EXERCISE REQUIREMENTS >>
If a line in the data holds "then", copy that line out in full.
STORED DATA START
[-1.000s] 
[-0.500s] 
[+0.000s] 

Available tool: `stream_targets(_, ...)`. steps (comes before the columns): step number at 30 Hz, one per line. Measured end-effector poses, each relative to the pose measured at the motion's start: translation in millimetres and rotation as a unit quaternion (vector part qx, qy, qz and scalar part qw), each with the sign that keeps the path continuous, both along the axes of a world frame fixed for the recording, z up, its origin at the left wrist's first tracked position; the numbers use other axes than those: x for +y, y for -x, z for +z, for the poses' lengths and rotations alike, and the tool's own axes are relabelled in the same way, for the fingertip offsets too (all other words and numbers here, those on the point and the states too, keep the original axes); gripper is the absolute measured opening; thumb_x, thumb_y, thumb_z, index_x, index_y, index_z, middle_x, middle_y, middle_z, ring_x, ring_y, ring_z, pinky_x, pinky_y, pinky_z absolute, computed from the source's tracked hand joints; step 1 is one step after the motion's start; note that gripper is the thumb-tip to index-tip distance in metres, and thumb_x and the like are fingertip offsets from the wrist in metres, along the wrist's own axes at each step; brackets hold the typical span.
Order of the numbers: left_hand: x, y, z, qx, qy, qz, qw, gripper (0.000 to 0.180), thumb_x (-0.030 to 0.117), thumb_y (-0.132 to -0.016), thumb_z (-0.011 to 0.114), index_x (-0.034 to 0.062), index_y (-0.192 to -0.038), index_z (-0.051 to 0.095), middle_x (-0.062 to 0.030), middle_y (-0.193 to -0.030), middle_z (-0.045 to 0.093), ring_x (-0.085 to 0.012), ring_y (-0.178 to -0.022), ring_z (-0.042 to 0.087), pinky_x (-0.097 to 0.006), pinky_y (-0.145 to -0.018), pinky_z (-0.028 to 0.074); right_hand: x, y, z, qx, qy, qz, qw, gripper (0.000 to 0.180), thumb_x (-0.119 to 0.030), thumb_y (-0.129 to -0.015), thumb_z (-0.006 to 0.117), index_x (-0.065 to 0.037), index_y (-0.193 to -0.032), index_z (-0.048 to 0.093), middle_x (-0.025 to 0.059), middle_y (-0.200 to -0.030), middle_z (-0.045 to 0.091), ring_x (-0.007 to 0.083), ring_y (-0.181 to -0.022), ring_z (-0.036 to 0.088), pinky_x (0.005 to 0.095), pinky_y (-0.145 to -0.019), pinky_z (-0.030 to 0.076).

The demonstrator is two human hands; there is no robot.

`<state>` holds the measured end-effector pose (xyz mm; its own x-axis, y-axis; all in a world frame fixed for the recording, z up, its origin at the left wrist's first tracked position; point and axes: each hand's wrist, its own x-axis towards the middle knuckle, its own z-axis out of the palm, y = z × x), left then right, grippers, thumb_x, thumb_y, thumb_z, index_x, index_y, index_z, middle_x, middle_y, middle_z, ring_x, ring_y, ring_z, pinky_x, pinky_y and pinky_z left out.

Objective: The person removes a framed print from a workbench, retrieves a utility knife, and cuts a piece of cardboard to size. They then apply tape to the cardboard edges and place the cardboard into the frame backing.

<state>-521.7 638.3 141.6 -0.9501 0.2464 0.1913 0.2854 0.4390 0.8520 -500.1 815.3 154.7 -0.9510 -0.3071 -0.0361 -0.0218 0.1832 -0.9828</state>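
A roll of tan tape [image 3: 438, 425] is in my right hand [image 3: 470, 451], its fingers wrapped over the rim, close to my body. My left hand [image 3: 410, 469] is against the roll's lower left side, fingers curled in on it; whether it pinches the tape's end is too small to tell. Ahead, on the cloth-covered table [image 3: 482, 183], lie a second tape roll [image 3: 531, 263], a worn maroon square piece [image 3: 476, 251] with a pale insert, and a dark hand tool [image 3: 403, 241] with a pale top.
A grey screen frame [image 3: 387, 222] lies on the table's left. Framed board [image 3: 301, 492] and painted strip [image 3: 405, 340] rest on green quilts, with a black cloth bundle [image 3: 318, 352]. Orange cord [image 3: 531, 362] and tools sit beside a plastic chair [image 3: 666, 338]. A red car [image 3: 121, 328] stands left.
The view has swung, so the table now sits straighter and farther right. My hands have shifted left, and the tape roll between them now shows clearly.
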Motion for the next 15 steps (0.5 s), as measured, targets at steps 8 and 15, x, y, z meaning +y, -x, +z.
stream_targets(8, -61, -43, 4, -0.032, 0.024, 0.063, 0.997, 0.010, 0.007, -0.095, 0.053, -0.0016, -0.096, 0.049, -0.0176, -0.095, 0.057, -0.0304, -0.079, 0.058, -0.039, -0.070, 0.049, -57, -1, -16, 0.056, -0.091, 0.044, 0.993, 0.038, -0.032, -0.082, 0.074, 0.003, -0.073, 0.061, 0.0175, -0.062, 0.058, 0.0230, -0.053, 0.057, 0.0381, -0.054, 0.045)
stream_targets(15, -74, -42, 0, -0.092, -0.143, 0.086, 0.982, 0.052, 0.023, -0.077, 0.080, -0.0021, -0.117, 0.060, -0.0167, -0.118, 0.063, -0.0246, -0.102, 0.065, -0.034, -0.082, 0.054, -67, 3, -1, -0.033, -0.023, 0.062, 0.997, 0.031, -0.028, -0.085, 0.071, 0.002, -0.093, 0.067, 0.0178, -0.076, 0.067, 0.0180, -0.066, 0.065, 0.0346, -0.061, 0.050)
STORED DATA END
ANSWER SPACE >>
`<state>` holds the measured end-effector pose (xyz mm; its own x-axis, y-axis; all in a world frame fixed for the recording, z up, its origin at the left wrist's first tracked position; point and axes: each hand's wrist, its own x-axis towards the middle knuckle, its own z-axis out of the palm, y = z × x), left then right, grippers, thumb_x, thumb_y, thumb_z, index_x, index_y, index_z, middle_x, middle_y, middle_z, ring_x, ring_y, ring_z, pinky_x, pinky_y and pinky_z left out.
Objective: The person removes a framed print from a workbench, retrieves a utility knife, and cuts a piece of cardboard to size. They then apply tape to the cardboard edges and place the cardboard into the frame backing.

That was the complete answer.